- _Task to complete_
Pick each line containing the word "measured" out of the data below.

(Source material)

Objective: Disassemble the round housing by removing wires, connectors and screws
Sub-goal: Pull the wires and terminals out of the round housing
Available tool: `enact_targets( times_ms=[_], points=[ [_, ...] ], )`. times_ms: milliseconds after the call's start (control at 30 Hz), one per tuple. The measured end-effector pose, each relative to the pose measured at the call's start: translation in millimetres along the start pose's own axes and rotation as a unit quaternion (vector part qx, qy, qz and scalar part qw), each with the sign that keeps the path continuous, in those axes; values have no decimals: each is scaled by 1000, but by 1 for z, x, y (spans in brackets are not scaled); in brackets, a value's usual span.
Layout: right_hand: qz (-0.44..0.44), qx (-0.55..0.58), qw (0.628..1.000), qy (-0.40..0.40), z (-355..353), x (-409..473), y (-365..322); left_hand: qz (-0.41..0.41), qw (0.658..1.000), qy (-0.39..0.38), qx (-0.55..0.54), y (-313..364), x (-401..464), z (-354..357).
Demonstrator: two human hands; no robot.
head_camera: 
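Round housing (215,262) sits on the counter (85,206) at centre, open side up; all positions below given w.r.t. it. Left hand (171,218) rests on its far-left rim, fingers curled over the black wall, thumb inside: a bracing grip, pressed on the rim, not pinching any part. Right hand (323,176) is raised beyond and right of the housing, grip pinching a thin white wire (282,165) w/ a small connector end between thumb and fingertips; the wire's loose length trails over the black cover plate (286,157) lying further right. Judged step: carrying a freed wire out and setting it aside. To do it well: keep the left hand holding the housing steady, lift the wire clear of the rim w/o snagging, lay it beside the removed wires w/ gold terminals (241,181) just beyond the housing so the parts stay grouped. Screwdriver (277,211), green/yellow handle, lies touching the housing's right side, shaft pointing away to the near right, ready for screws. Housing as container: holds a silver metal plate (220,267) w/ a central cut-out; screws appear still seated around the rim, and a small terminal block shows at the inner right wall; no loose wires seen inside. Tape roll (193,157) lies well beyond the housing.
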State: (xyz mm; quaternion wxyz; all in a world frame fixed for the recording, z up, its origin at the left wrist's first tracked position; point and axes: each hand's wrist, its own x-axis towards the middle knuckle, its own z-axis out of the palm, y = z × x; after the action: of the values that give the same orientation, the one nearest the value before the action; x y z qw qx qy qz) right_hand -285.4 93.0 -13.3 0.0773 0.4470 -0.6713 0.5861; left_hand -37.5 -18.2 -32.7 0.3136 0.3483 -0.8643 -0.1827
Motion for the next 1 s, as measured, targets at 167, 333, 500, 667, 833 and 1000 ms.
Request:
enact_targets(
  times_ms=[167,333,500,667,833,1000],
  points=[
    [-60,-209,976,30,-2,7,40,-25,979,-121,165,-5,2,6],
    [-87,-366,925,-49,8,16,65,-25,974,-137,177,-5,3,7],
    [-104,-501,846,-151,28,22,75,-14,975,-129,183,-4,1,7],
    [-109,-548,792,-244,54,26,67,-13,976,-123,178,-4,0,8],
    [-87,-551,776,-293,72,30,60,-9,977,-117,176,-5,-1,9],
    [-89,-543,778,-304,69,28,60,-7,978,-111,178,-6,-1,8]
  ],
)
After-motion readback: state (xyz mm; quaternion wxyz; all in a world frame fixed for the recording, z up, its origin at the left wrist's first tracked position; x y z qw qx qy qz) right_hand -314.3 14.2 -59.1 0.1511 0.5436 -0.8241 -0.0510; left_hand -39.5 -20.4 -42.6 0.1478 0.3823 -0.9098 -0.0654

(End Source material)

- _Result for this task_
Available tool: `enact_targets( times_ms=[_], points=[ [_, ...] ], )`. times_ms: milliseconds after the call's start (control at 30 Hz), one per tuple. The measured end-effector pose, each relative to the pose measured at the call's start: translation in millimetres along the start pose's own axes and rotation as a unit quaternion (vector part qx, qy, qz and scalar part qw), each with the sign that keeps the path continuous, in those axes; values have no decimals: each is scaled by 1000, but by 1 for z, x, y (spans in brackets are not scaled); in brackets, a value's usual span.
Motion for the next 1 s, as measured, targets at 167, 333, 500, 667, 833 and 1000 ms.

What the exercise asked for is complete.